TASK REQUIREMENTS: The whole listing needs to be returned exactly as it appears.
-- -- --
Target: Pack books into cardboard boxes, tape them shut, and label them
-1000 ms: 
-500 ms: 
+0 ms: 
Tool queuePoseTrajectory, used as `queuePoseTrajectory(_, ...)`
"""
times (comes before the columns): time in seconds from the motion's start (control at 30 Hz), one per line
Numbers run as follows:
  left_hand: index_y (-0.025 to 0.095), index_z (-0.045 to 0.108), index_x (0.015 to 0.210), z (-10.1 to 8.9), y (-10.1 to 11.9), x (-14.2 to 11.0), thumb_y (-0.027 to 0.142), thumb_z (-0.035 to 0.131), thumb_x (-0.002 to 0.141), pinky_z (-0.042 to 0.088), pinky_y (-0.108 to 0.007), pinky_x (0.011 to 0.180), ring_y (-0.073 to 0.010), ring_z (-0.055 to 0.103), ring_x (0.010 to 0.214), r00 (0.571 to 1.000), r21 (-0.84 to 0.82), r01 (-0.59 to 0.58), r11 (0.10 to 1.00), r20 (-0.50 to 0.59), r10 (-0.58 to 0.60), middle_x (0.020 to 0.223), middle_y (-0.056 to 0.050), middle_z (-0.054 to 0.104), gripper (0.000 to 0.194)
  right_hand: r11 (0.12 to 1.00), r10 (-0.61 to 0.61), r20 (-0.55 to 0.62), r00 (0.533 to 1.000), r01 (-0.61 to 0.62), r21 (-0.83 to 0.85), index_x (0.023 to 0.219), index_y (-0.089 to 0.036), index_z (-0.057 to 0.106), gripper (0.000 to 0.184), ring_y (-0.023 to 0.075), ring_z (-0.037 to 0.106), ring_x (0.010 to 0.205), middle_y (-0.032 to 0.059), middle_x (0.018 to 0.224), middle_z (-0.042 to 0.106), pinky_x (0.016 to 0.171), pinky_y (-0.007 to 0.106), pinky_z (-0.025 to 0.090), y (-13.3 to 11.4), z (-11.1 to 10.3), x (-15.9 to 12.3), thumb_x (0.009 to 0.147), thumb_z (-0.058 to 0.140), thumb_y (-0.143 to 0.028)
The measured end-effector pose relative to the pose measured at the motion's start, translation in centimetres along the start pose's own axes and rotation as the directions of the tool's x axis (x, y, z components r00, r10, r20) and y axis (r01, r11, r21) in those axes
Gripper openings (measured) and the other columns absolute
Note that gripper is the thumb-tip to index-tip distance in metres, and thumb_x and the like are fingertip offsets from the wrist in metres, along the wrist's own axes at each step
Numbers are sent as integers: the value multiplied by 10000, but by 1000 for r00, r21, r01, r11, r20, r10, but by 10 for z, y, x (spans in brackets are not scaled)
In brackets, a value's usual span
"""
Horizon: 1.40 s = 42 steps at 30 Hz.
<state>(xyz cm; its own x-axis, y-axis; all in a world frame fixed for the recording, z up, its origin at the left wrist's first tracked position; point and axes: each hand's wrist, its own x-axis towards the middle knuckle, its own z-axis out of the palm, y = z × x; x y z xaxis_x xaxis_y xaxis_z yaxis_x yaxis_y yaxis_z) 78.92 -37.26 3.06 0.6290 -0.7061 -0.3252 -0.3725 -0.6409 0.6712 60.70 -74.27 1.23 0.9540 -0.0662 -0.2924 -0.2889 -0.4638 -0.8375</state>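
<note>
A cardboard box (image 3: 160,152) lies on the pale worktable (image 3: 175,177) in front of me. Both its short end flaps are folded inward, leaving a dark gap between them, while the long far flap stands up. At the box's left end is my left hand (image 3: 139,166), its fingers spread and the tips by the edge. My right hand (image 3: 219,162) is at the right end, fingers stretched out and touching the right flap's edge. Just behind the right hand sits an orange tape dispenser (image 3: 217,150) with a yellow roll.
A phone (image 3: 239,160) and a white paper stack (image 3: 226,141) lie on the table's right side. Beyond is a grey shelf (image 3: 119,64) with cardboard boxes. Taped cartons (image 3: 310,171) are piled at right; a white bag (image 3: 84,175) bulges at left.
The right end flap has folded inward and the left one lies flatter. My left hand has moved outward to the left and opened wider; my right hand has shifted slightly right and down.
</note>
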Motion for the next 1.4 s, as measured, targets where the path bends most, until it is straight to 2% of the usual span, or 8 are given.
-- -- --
ANSWER TO THE PROBLEM:
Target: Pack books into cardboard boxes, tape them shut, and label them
-1000 ms: 
-500 ms: 
+0 ms: 
Tool queuePoseTrajectory, used as `queuePoseTrajectory(_, ...)`
"""
times (comes before the columns): time in seconds from the motion's start (control at 30 Hz), one per line
Numbers run as follows:
  left_hand: index_y (-0.025 to 0.095), index_z (-0.045 to 0.108), index_x (0.015 to 0.210), z (-10.1 to 8.9), y (-10.1 to 11.9), x (-14.2 to 11.0), thumb_y (-0.027 to 0.142), thumb_z (-0.035 to 0.131), thumb_x (-0.002 to 0.141), pinky_z (-0.042 to 0.088), pinky_y (-0.108 to 0.007), pinky_x (0.011 to 0.180), ring_y (-0.073 to 0.010), ring_z (-0.055 to 0.103), ring_x (0.010 to 0.214), r00 (0.571 to 1.000), r21 (-0.84 to 0.82), r01 (-0.59 to 0.58), r11 (0.10 to 1.00), r20 (-0.50 to 0.59), r10 (-0.58 to 0.60), middle_x (0.020 to 0.223), middle_y (-0.056 to 0.050), middle_z (-0.054 to 0.104), gripper (0.000 to 0.194)
  right_hand: r11 (0.12 to 1.00), r10 (-0.61 to 0.61), r20 (-0.55 to 0.62), r00 (0.533 to 1.000), r01 (-0.61 to 0.62), r21 (-0.83 to 0.85), index_x (0.023 to 0.219), index_y (-0.089 to 0.036), index_z (-0.057 to 0.106), gripper (0.000 to 0.184), ring_y (-0.023 to 0.075), ring_z (-0.037 to 0.106), ring_x (0.010 to 0.205), middle_y (-0.032 to 0.059), middle_x (0.018 to 0.224), middle_z (-0.042 to 0.106), pinky_x (0.016 to 0.171), pinky_y (-0.007 to 0.106), pinky_z (-0.025 to 0.090), y (-13.3 to 11.4), z (-11.1 to 10.3), x (-15.9 to 12.3), thumb_x (0.009 to 0.147), thumb_z (-0.058 to 0.140), thumb_y (-0.143 to 0.028)
The measured end-effector pose relative to the pose measured at the motion's start, translation in centimetres along the start pose's own axes and rotation as the directions of the tool's x axis (x, y, z components r00, r10, r20) and y axis (r01, r11, r21) in those axes
Gripper openings (measured) and the other columns absolute
Note that gripper is the thumb-tip to index-tip distance in metres, and thumb_x and the like are fingertip offsets from the wrist in metres, along the wrist's own axes at each step
Numbers are sent as integers: the value multiplied by 10000, but by 1000 for r00, r21, r01, r11, r20, r10, but by 10 for z, y, x (spans in brackets are not scaled)
In brackets, a value's usual span
"""
Horizon: 1.40 s = 42 steps at 30 Hz.
<state>(xyz cm; its own x-axis, y-axis; all in a world frame fixed for the recording, z up, its origin at the left wrist's first tracked position; point and axes: each hand's wrist, its own x-axis towards the middle knuckle, its own z-axis out of the palm, y = z × x; x y z xaxis_x xaxis_y xaxis_z yaxis_x yaxis_y yaxis_z) 78.92 -37.26 3.06 0.6290 -0.7061 -0.3252 -0.3725 -0.6409 0.6712 60.70 -74.27 1.23 0.9540 -0.0662 -0.2924 -0.2889 -0.4638 -0.8375</state>
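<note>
A cardboard box (image 3: 160,152) lies on the pale worktable (image 3: 175,177) in front of me. Both its short end flaps are folded inward, leaving a dark gap between them, while the long far flap stands up. At the box's left end is my left hand (image 3: 139,166), its fingers spread and the tips by the edge. My right hand (image 3: 219,162) is at the right end, fingers stretched out and touching the right flap's edge. Just behind the right hand sits an orange tape dispenser (image 3: 217,150) with a yellow roll.
A phone (image 3: 239,160) and a white paper stack (image 3: 226,141) lie on the table's right side. Beyond is a grey shelf (image 3: 119,64) with cardboard boxes. Taped cartons (image 3: 310,171) are piled at right; a white bag (image 3: 84,175) bulges at left.
The right end flap has folded inward and the left one lies flatter. My left hand has moved outward to the left and opened wider; my right hand has shifted slightly right and down.
</note>
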Motion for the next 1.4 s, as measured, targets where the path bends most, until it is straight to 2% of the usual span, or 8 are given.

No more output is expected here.